Дед сделал паузу. В комнате сгущались вечерние сумерки, и диуриновые узоры на камине, повинуясь воле нумада, вспыхнули и засветились ярче, бросая разноцветные блики на светлый ковёр и увешанные белламами[8]
стены. На двух больших белламах, которые украшали стену напротив камина, были изображены в полный рост минаттан Ранх и его жена Синтиола. Оба в роскошных праздничных одеяниях, преисполненные величия, юные и прекрасные, как боги. В полумраке они казались живыми. Вот-вот сойдут с полотен и заговорят. Отец бы, наверное, взял Гинту на руки и посадил к себе на колени. Мина часто сидит на коленях у своего отца. Она и не подозревает, как ей иногда завидует её подруга аттана, наследница Ингамарны и будущая хозяйка Радужного замка… А мать бы по вечерам пела ей песни. У неё, наверное, был самый красивый и нежный голос. Говорят, она была самой красивой женщиной Ингамарны. Гинта никогда такой не будет. Девочка вздохнула. Ну и ладно, что тут поделаешь… Зато она уже учится таннуму. Её анх опережает возраст. Может быть, когда-нибудь она станет самой мудрой женщиной Ингамарны.В стенной нише между белламами стоял нафт — фигура из дерева лунд в три локтя высотой. Гинту всегда немного пугало загадочное узкое лицо с огромными, слегка раскосыми глазами. Радужные оболочки были сделаны из редкого тёмно-синего диурина и в полутьме казались совершенно чёрными. Временами они чуть-чуть светились, хотя их никто не зажигал. Дед говорил: это значит, что рядом кто-нибудь из предков. Чья-то нафф, летающая над землёй в промежутке между воплощениями. Гинта побаивалась нафтов, хоть и скрывала это — неприлично бояться своих родичей, которые даже после смерти охраняют тебя и твой дом. А ей и подавно не пристало пугаться таких вещей. Она ученица нумада. Таннум — знание для избранных, для тех, кто не боится переступать грань между мирами. Это очень зыбкая грань, и люди иногда нечаянно переступают её. Нумад делает это осознанно. И только тогда, когда надо. А иногда это просто необходимо. Даже если страшно. Даже если ты знаешь, что можешь не вернуться.

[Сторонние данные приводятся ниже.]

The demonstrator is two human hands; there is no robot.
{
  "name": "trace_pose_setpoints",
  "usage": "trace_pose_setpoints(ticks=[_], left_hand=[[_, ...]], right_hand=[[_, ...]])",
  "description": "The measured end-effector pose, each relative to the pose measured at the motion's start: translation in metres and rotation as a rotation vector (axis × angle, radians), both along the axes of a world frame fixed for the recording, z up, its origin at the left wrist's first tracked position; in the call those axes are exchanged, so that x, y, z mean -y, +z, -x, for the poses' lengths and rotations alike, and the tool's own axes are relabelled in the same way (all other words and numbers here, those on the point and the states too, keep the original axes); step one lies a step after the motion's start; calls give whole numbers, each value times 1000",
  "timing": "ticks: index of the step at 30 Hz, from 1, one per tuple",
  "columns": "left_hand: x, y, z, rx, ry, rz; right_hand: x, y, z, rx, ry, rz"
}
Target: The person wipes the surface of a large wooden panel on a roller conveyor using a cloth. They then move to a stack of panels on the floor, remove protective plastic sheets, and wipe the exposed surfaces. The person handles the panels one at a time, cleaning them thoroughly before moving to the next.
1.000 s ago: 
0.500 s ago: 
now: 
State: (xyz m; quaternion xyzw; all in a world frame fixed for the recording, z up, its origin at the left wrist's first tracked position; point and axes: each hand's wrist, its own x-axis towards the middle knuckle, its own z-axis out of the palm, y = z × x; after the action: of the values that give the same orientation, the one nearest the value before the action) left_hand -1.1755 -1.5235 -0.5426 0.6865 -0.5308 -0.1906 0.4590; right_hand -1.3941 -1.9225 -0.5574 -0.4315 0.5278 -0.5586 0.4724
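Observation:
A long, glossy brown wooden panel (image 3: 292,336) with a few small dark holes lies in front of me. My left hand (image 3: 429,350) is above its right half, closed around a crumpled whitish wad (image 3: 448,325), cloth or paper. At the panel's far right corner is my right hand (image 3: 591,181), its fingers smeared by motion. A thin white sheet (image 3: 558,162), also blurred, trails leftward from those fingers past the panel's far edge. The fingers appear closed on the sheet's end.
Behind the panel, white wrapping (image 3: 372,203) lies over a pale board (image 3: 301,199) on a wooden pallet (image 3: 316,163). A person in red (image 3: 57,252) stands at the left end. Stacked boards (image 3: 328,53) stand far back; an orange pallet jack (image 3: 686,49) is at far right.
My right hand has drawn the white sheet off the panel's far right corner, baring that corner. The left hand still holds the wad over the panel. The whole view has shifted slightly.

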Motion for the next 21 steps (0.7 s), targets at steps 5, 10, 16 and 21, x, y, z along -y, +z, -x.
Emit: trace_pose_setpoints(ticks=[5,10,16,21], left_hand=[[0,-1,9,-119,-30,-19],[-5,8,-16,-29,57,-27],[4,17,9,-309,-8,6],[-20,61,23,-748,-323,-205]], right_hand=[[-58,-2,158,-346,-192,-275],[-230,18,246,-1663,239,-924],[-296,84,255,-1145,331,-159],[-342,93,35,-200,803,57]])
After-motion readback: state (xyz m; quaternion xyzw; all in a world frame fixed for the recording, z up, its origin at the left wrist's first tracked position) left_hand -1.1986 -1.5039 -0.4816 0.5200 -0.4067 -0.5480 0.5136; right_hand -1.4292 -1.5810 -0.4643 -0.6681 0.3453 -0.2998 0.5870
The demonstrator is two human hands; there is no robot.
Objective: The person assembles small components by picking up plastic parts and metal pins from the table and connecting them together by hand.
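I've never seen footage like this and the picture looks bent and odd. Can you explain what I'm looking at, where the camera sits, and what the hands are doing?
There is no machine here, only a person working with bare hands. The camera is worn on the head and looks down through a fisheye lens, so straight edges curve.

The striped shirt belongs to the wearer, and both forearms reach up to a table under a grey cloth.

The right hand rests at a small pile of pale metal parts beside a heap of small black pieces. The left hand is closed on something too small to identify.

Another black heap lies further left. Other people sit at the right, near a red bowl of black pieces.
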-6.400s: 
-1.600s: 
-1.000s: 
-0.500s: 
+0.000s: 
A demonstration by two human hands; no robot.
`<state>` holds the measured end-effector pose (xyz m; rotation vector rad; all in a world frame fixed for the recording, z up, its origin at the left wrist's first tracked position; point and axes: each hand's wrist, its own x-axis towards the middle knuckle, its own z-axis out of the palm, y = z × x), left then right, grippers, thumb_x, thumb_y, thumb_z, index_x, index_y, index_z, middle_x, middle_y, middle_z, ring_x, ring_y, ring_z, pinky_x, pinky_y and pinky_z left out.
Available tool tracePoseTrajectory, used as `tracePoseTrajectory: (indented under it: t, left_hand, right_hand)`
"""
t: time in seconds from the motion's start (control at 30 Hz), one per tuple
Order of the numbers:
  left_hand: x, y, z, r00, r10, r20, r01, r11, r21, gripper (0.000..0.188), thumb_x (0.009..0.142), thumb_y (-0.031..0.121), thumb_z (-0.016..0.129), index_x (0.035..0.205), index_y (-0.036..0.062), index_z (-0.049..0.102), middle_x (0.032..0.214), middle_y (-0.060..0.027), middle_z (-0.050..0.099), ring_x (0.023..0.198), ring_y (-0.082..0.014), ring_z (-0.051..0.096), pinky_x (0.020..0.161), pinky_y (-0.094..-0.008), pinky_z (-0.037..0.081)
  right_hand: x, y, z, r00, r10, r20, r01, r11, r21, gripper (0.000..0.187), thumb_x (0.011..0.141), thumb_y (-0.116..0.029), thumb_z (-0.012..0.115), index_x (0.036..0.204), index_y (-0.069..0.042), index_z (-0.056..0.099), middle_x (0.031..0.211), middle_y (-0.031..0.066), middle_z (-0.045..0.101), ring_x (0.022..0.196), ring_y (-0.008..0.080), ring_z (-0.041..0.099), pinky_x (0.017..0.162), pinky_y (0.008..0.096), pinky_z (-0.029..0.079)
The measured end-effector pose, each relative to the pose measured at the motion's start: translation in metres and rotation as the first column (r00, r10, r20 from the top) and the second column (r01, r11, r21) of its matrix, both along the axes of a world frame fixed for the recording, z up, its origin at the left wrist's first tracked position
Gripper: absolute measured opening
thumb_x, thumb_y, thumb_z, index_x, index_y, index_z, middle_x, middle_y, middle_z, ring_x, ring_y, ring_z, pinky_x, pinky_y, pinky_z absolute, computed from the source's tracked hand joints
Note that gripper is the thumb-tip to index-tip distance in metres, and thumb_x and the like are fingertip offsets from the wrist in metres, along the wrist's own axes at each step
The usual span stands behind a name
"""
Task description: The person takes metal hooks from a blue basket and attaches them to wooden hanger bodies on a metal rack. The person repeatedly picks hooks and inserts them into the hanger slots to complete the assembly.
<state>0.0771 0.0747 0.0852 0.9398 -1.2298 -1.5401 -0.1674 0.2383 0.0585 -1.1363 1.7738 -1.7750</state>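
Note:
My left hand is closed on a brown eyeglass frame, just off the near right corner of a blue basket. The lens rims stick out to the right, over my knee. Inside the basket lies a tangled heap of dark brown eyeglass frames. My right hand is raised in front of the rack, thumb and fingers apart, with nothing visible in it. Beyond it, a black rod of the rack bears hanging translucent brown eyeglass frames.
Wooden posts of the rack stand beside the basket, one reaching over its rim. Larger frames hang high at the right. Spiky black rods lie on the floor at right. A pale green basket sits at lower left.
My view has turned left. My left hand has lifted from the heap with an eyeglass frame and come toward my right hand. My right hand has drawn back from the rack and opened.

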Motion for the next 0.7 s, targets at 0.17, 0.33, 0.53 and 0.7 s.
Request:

Над нишей с нафтом висел диуриновый светильник в серебряной оправе. В комнате было ещё три таких светильника. Сейчас они не горели. Если их все зажечь, станет совсем светло, но Гинте больше нравился полумрак. Она смотрела на диуриновые узоры камина и думала о том, что скоро его начнут топить. Он будет не только светить, но и греть.
— Значит, боги дали свой язык и людям, и животным… Но ведь звери совсем не произносят слов. Разве что птица ванг…
— Да, животные пользуются в основном звуками, реже слогами. И те же звуки они произносят не так, как мы. Да и мы произносим их по-разному. Уже хотя бы потому, что у нас у всех разные голоса. Или твой голосок, или голос кузнеца Зумбара. Твою речь можно сравнить с пением птички тьюми, а речь Зумбара — с мычанием гуна.
С этим Гинта не могла не согласиться. Зумбар говорил медленно, растягивая слова. Голос у него был низкий, гудящий — и впрямь как мычание гуна.
— А Таома иногда квохчет, как сарка! — засмеялась девочка.